Commission Finds That North Texas Specialty Physicians Illegally Fixed Prices

Unanimous Order Bars Respondents from Engaging in Joint Price Negotiations

For Release

In a unanimous administrative opinion and order made public today, the Federal Trade Commission ruled that North Texas Specialty Physicians (NTSP), an association of independent physicians in the Forth Worth, Texas area, illegally fixed prices in its negotiations with payors, including insurance companies and health plans.
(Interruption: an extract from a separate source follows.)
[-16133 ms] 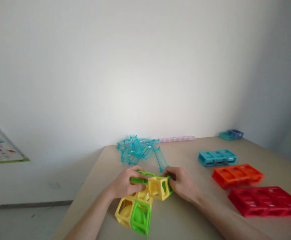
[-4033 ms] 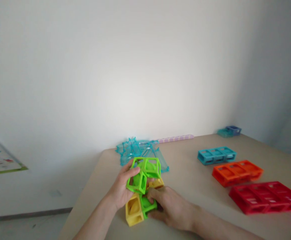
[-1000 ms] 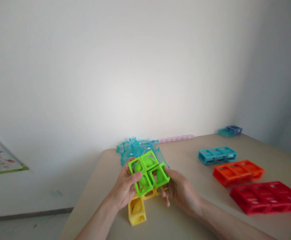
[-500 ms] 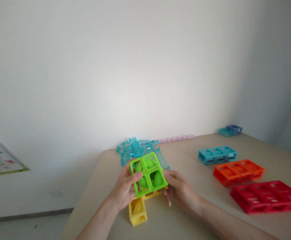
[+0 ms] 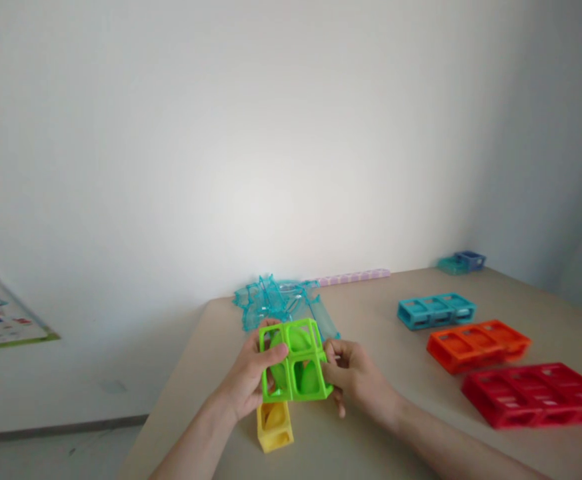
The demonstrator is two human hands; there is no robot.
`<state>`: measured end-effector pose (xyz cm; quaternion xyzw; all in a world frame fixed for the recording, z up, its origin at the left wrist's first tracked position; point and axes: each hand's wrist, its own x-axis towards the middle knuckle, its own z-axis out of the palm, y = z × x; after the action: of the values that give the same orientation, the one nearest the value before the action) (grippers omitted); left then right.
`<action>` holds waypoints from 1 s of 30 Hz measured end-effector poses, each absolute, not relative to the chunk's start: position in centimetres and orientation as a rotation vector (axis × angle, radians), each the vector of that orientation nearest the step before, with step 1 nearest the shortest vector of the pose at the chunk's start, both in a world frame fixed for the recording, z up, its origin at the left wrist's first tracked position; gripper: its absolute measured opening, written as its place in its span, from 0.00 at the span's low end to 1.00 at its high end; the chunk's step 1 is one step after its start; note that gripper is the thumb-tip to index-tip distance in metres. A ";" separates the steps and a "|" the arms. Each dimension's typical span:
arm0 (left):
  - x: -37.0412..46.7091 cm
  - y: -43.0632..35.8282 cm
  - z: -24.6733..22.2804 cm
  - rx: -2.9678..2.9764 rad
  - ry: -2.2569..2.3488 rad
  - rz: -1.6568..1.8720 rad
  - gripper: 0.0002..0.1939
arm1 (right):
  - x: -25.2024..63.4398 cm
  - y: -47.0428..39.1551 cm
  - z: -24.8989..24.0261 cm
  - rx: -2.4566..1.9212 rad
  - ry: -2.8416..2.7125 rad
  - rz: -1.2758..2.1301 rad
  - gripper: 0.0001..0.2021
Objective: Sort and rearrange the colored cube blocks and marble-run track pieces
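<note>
The green block [image 5: 291, 360], four open cubes in a square, is held up over the table [image 5: 365, 310]. A second ago its lower right cube sat askew; now it lines up with the rest, so the four seem to make one piece. The block also looks tipped differently, hiding yellow parts that showed under its edge. The left hand [image 5: 247, 377] is clamped on its left side, thumb across the front; the right hand [image 5: 358, 377] pinches its right edge, lower fingers loosely curled. Just below, a yellow block [image 5: 275, 427] sits on the table. Behind lie clear blue pieces [image 5: 271, 303]; well to the right are a teal block [image 5: 435, 311], an orange block [image 5: 478, 347] and a red block [image 5: 535, 395].
</note>
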<state>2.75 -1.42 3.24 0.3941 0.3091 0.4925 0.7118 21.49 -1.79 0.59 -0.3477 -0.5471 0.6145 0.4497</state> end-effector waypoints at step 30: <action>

The Commission opinion, authored by Commissioner Thomas B. Leary, affirmed a November 2004 ruling by Administrative Law Judge (ALJ) D. Michael Chappell, with some modifications, and issued an order that requires the respondent association to cease and desist from the illegal conduct and to terminate pre-existing contracts with payors for physician services.

The Commission Opinion

The Commission concluded that NTSP’s contracting activities with payors “amount[s] to unlawful horizontal price fixing.” The opinion states that, through a variety of mechanisms, NTSP was able to orchestrate price agreements among its physicians. The evidence in the case, the Commission found, “shows not only negotiation activity in aid of a collective agreement on a minimum fee schedule, but also specific enforcement mechanisms – such as the powers of attorney and collective withdrawal from payor networks – in order to coerce agreement from payers.” These actions, when viewed as a whole, the Commission wrote, “leave no doubt that the overriding purpose behind NTSP’s conduct was to fix prices.”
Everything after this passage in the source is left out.